Do to others as you would have them do to you.

That is the Golden Rule Jesus whispered to his kitchen cabinet. They then passed the teaching on to us through the Holy Book. More often than not, this is solid advice. Well, except when someone is marrying your sister. In which case, treat them as you want. I am sure Jesus would understand. Because when the day comes for you to go to another man’s home to ask for his daughter’s hand in marriage, they will also treat you as they want. In-laws will make you do stupid stuff for shits and giggles and say it’s their culture.

Take for instance, the practice of them having your wife draped in lesos and you have to pick her out from a lineup of other fully covered beauties. I know we are a corrupt nation and she’d have already told you where she’ll stand in the queue and you just have to play along to entertain the crowd, but whose culture is it really? I’m sure our forefathers wouldn’t participate in this silly skit. Going to your in-laws was serious business and people wore suits. Afro urban wear was for people who escorted the cattle, not for uncles and your battery of dowry negotiators. It was easy to spot the shemeji and his people at funerals and other functions because they were the only ones who wore suits. And before that, we walked with nothing but loincloths for centuries, and it would take the loincloths of the whole subtribe to cover at least five well-endowed African women. And what would the people whose loincloths had been repurposed into a jilbāb be wearing?

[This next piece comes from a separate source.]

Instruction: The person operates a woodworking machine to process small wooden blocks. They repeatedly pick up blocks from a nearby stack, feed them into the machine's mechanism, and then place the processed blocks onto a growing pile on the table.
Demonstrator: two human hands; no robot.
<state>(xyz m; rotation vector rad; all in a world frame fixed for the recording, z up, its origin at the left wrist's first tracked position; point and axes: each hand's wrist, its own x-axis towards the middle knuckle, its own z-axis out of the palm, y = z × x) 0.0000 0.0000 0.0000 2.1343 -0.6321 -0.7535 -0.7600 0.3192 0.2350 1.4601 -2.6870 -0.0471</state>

In African culture, you cannot expose your nakedness to your in-law. So it’s definitely not a culture thing.

Maybe it is the Mijikenda who picked it up from the Arabs who had set camp at the coast (and being Muslims, are big on this idea of full coverage), and it soon spread upcountry. Or some elders from one of the communities who do this sat down and thought of ways to further extort hapless young men asking for the hands of their daughters in marriage. And after some deep thoughts, a retired government clerk and an expert on matters extortion shot up his arm and suggested, “What if we shut the gate just before the guests arrive and tell them we’ve lost the keys. We’ll tell them the locksmith costs money, you know.” And everyone clapped in excitement.

“But we can only get 3 Gs, 5K tops from that. And you know these girls of ours are hard-headed; they don’t get married often so we have to squeeze out everything we can when we get a chance,” said a former home guard who tells the younger generations he was in the British Army.

“Yes, yes, yes! We need more!” came a resounding roar.

“Tuweke fine ya kuvunja ndama mguu.”

“But…but most of us had three kids with our wives before we took even a goat to our in-laws. And we were never fined…”

Everyone ignored the dissident and carried on.

“These young men don’t want to do things the right way and if we don’t make them pay for it, they’ll never realize know right from wrong.”

Five hours and three pots of busaa later, they settled on three ideas: gate money, pregnancy fine, and lesos.  And everyone dipped their long straws into the fourth busaa pot to show unanimous consensus with the new resolutions.

One of my friends invited me to witness his sister getting snatched away. They call it Koito. An engagement ceremony. It was nothing like I expected. First, where I come from, nyombo is a small, intimate ceremony with restricted attendance to family and close friends only and maybe an ohangla band that the groom paid for to entertain him. Often it’s the bride’s drunkard brother who provides entertainment or embarrassment. How you see his antics depends on where your envy falls on the mild to illiterate co-wife with school dropout sons scale. This was a big event. There was even a professional DJ and MC. Like at a wedding.

And when the potential in-law and his people arrived, they were made to wait until their hosts “got alarmed by the crowd pitching tent outside their home.” It’s a culture thing, I was told. You cannot just let them get in like that. Among my people (Luos), it shows madharau to keep visitors waiting outside for long, and any self-respecting guests will leave if they are not welcomed shortly after arrival. Among the Kalenjin, you have to wait for as long as your hosts deem fit. After all you’ve come to steal their daughter and thieves don’t to be welcomed with, “Hi hun, how was your day?” You wouldn’t know this was their second visit after an initial reconnaissance trip to iron out issues such as ensuring the girl and boy are not related and bride price estimates by the way the Or was treated at the entry point.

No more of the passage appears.